When Your Child Won't Try New Things: Encouraging the Hesitant Child
How to gently expand your child's comfort zone without pushing too hard.
Some children dive into new experiences headfirst. Others hang back, watching, refusing to try. If you have a hesitant child, you know the challenge: how do you encourage them without pushing so hard they retreat further?
Why Some Children Are Hesitant
Temperament
Some children are born more cautious and slow-to-warm. This is temperament, not a flaw. These children process new information carefully before acting. They often become thoughtful, observant adults.
Perfectionism
Children who fear making mistakes may avoid new things to avoid the possibility of failure. If they don't try, they can't fail.
Past Negative Experiences
A bad experience—embarrassment, failure, ridicule—can make children wary of similar situations.
Anxiety
Worry about what could go wrong can paralyze action. The child imagines worst-case scenarios and decides the risk isn't worth it.
Sensory Sensitivities
New environments often mean new sensory experiences. For sensitive children, this can be overwhelming.
Feeling Forced
Paradoxically, pressure to try new things can increase resistance. Children may dig in their heels when they feel their autonomy is threatened.
What Doesn't Help
Forcing
Pushing a terrified child into the pool doesn't teach them to swim—it teaches them to fear water and mistrust you.
Minimizing
"It's not a big deal" dismisses their very real feelings. To them, it is a big deal.
Comparing
"Your sister wasn't scared" makes them feel deficient and doesn't address their fear.
Bribing
Rewards for trying can help sometimes, but over-reliance on bribes doesn't build intrinsic motivation or address underlying fears.
Labeling
"You're so shy" or "You never try anything" becomes an identity they live into.
What Does Help
Validate the Hesitation
"I can see you're not sure about this. It's okay to feel nervous about new things."

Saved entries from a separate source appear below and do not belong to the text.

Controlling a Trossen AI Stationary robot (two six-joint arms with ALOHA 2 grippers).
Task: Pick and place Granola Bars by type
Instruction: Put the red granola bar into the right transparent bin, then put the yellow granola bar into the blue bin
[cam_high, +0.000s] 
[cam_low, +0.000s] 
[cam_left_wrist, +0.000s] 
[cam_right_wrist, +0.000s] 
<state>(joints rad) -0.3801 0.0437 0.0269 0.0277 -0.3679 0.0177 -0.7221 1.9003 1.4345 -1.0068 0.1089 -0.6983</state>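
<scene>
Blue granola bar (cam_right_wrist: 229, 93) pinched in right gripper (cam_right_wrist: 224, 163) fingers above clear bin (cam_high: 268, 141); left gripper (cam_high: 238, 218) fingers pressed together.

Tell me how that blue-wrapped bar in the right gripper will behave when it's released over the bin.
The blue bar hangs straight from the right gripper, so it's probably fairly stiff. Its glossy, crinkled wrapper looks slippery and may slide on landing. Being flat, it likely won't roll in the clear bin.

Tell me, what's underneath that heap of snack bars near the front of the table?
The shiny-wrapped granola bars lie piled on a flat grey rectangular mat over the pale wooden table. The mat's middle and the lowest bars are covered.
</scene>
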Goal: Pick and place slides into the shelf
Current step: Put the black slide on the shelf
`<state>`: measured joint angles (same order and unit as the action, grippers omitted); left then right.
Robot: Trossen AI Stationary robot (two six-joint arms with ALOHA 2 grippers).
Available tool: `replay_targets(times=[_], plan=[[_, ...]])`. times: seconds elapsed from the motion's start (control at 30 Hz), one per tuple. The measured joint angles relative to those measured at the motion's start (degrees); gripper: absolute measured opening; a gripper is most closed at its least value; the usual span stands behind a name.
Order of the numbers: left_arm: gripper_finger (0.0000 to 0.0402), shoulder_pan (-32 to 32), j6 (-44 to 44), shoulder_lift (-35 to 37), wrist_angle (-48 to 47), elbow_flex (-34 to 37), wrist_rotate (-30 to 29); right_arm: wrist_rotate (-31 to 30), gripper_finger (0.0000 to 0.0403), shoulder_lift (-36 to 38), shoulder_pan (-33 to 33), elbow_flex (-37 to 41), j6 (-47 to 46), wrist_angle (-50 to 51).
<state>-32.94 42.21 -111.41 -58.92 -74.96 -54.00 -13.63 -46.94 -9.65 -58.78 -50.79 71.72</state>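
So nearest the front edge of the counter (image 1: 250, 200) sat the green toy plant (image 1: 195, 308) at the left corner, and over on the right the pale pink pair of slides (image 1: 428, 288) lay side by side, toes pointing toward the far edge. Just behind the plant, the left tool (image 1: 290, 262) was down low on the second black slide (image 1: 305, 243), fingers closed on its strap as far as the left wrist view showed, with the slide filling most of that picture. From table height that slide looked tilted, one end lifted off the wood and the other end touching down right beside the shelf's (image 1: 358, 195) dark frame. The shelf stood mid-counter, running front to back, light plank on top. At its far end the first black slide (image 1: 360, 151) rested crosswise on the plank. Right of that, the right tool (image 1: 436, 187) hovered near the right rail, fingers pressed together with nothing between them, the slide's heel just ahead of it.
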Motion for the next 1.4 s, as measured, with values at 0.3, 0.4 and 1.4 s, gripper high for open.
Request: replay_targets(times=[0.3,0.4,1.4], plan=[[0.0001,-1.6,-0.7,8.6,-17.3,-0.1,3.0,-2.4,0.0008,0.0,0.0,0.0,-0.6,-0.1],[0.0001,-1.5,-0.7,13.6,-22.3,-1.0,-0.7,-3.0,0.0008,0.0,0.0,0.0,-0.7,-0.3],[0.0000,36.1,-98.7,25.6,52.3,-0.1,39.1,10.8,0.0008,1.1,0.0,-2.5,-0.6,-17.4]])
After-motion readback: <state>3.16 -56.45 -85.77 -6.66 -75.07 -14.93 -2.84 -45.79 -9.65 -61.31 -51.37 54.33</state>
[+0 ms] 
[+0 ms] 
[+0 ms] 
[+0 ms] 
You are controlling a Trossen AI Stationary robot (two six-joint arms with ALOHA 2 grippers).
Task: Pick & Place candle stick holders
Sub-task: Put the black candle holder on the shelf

Validation doesn't mean you give up on encouraging them—it means you start from where they actually are.
Go Slow
Hesitant children need more time to warm up. Arrive early so they can observe. Don't expect instant participation. Let them watch from the sidelines until they're ready.
Break It Down
Instead of "try soccer," maybe: "Let's just go watch a practice today." Then: "Let's kick the ball around at home." Then: "Let's go to one practice—you don't have to play, just see how it feels."
Small steps are less overwhelming.
Offer Information
Sometimes hesitation comes from not knowing what to expect. Explain what will happen, who will be there, what it will look like.

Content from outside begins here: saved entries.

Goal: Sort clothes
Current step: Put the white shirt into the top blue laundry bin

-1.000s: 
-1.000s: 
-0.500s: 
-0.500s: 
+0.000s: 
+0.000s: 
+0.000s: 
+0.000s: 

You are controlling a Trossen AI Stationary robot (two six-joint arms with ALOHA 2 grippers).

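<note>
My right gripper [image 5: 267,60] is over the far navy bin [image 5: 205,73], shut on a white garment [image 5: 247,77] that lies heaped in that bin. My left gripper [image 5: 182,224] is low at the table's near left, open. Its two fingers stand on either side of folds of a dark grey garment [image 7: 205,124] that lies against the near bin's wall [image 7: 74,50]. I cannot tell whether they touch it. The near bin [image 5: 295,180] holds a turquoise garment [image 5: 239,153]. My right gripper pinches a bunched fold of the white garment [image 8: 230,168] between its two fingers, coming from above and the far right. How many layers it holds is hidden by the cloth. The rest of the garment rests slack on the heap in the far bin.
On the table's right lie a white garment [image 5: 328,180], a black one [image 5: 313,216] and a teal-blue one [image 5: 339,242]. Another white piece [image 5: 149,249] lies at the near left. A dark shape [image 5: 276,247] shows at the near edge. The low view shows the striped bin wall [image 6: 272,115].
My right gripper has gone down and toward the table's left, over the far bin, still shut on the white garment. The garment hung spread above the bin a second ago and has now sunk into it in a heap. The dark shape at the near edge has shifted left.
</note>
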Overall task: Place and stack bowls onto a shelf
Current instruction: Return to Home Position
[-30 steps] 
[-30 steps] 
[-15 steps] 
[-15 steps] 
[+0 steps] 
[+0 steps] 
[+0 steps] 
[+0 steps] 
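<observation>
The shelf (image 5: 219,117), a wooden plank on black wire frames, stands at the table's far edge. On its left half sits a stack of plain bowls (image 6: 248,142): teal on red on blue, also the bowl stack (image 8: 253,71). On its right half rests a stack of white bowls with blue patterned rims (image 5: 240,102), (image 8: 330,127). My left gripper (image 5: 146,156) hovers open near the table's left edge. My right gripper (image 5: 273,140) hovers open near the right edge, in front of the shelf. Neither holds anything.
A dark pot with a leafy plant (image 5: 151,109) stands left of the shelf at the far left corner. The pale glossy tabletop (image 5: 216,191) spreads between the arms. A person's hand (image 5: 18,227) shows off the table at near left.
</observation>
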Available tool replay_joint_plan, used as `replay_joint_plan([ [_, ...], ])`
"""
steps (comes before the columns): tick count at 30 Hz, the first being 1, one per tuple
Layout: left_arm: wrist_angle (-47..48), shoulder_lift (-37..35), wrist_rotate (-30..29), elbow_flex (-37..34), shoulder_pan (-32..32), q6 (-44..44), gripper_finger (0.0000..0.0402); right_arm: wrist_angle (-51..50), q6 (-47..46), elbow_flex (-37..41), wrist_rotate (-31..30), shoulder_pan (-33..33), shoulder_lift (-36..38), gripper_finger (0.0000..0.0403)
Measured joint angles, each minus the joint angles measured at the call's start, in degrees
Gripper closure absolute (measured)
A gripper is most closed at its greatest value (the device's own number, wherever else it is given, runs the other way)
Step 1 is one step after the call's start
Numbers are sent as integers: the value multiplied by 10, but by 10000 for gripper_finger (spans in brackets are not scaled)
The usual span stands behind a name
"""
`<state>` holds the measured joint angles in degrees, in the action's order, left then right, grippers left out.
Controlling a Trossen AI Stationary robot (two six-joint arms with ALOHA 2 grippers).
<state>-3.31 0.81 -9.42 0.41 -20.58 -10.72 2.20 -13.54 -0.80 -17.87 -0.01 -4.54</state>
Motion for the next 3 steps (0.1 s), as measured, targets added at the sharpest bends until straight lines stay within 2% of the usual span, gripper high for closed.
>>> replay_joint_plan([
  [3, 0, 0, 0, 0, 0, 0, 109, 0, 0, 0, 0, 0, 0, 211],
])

Books, videos, and stories about the new experience can help too.
Share Your Own Hesitations
"I remember feeling nervous the first time I tried that too. It's normal to feel unsure."
This normalizes their experience and models that you can feel nervous and still try.

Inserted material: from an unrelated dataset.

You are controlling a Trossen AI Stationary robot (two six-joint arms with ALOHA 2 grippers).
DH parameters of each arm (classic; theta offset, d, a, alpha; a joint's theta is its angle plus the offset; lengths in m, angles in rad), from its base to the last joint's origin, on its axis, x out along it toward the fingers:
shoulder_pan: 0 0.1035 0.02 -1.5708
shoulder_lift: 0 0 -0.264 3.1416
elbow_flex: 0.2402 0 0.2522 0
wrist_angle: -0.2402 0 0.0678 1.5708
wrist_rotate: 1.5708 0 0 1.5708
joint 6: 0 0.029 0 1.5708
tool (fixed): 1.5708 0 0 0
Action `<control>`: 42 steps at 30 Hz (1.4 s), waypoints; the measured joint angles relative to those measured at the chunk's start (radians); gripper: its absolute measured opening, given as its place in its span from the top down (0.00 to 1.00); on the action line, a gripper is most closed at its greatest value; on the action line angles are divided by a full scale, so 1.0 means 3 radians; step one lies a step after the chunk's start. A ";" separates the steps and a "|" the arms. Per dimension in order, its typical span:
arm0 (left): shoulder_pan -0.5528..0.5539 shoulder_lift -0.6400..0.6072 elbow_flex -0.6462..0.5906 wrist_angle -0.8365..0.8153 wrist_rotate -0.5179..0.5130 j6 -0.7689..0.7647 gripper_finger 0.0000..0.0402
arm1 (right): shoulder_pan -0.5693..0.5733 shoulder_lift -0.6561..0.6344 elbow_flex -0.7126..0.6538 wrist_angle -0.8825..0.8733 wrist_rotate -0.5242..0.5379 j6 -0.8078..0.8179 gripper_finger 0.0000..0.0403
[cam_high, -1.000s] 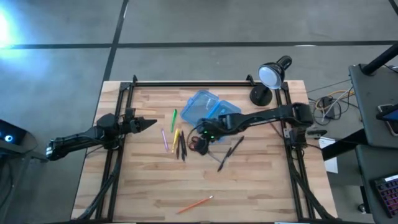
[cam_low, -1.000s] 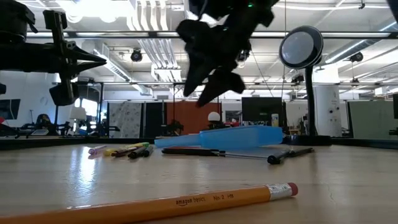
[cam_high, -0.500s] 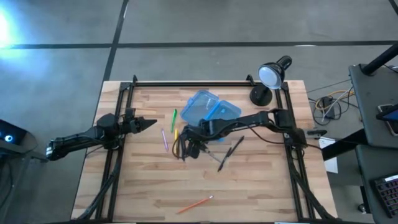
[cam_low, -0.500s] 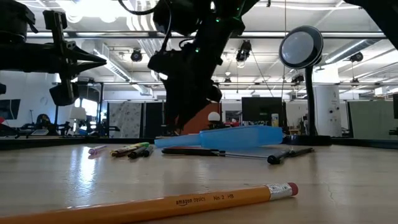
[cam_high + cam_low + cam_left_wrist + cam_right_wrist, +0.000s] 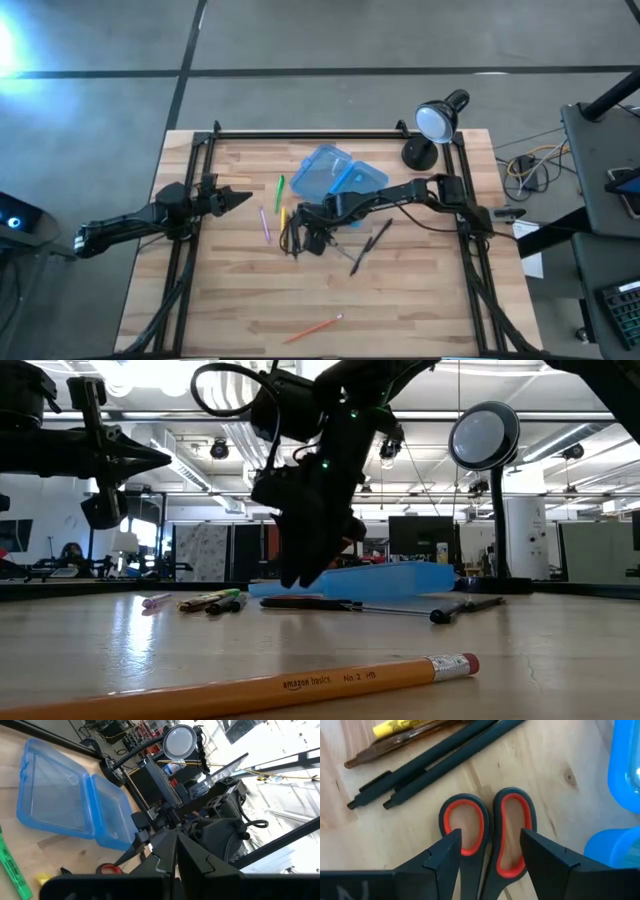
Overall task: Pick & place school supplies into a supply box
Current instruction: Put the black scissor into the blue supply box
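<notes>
The small scissors (image 5: 487,827) lie flat on the wood, their black handles lined with red. My right gripper (image 5: 490,857) is open just above them, pointing down, one finger outside each handle loop; in the high view it is at the table's middle (image 5: 310,237). Beside it lie two black pens (image 5: 435,760) and a yellow one (image 5: 400,726). The translucent blue supply box (image 5: 335,178) lies open just beyond. A green pen (image 5: 280,190), a pink one (image 5: 265,225), another black pen (image 5: 370,245) and an orange pencil (image 5: 315,327) are scattered. My left gripper (image 5: 238,198) waits shut at the left.
A black desk lamp (image 5: 432,125) stands at the far right corner, behind the box. A black frame rail (image 5: 320,133) runs along the far edge and down both sides. The orange pencil (image 5: 250,685) lies alone near the near edge, with bare wood around it.
My right gripper has moved toward the table's left edge and come down, from above the box's near side to just over the scissors' handles. It has stayed open. The supplies and the box have not moved.
</notes>
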 joint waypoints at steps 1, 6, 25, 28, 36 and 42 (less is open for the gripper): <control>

Focus on Brave, Not Fearless
The goal isn't to eliminate the fear—it's to try despite the fear. That's courage.
"You can be scared and brave at the same time."
Celebrate Small Steps
Any movement toward trying deserves recognition. "You walked right up to the group today. That took courage."
Don't wait for full participation to acknowledge progress.
Let Them Say No Sometimes
If you force every new thing, they learn to resist harder. Giving them some genuine choice builds trust.
"You don't have to do gymnastics. Is there something else you'd like to try?"
Set a "Try It Once" Expectation
For some families, the rule is: "You have to try it once. If you don't like it after giving it a real try, you can stop."
This ensures they don't miss out without forcing indefinite commitment.
Address Underlying Anxiety
If hesitation is severe and pervasive, anxiety may be driving it. See our articles on childhood anxiety for more support, or consider talking to a professional.
The Long Game
Your hesitant child may never be the one who jumps into every new experience. That's okay. The goal isn't to change their temperament—it's to help them not be limited by fear.
With patience and gentle encouragement, hesitant children often surprise you. They try things in their own time, their own way. And often, because they've watched carefully first, they do well.